TASK DESCRIPTION -> In the copy, keep every line below as it is and leave out the pictures.
▼
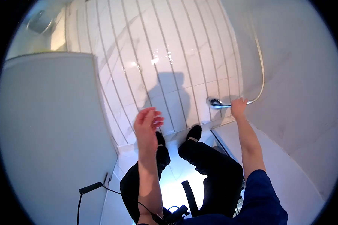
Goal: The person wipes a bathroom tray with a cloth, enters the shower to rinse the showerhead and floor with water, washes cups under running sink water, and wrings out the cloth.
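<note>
My right hand [239,108] is wrapped round the handle of a shower head [217,104], close to where its hose [261,63] joins. The shower head points to the left, over the grooved white floor [139,52]. My left hand [149,120] hangs in the air left of centre, above the floor's near edge and my shoes, with its fingers loosely curled and a little apart. Nothing shows in it.
A pale door or panel [49,120] fills the left side. The light wall [304,82] rises at the right, with a dark object at its edge. A black coiled cable [91,187] hangs at lower left. Below are my legs in black trousers [214,168].
</note>
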The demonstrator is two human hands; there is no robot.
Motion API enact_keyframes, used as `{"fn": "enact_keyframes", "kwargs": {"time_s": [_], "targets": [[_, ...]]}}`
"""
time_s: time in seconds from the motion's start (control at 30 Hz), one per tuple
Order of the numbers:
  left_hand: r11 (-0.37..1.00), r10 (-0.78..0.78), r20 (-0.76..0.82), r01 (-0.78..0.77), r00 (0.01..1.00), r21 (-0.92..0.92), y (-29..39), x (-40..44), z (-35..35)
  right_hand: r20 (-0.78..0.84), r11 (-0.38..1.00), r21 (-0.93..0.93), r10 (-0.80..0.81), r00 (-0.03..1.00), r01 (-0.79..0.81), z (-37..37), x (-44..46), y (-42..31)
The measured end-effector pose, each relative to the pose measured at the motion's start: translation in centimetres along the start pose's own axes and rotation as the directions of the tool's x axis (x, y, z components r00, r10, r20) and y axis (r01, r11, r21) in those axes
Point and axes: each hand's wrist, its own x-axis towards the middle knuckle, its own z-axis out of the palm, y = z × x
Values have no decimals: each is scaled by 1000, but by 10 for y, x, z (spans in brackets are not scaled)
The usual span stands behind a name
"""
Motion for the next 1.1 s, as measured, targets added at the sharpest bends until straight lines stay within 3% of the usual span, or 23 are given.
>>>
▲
EXERCISE ANSWER ->
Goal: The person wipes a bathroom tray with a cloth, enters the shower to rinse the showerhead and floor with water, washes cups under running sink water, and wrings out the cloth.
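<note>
My right hand [239,108] is wrapped round the handle of a shower head [217,104], close to where its hose [261,63] joins. The shower head points to the left, over the grooved white floor [139,52]. My left hand [149,120] hangs in the air left of centre, above the floor's near edge and my shoes, with its fingers loosely curled and a little apart. Nothing shows in it.
A pale door or panel [49,120] fills the left side. The light wall [304,82] rises at the right, with a dark object at its edge. A black coiled cable [91,187] hangs at lower left. Below are my legs in black trousers [214,168].
</note>
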The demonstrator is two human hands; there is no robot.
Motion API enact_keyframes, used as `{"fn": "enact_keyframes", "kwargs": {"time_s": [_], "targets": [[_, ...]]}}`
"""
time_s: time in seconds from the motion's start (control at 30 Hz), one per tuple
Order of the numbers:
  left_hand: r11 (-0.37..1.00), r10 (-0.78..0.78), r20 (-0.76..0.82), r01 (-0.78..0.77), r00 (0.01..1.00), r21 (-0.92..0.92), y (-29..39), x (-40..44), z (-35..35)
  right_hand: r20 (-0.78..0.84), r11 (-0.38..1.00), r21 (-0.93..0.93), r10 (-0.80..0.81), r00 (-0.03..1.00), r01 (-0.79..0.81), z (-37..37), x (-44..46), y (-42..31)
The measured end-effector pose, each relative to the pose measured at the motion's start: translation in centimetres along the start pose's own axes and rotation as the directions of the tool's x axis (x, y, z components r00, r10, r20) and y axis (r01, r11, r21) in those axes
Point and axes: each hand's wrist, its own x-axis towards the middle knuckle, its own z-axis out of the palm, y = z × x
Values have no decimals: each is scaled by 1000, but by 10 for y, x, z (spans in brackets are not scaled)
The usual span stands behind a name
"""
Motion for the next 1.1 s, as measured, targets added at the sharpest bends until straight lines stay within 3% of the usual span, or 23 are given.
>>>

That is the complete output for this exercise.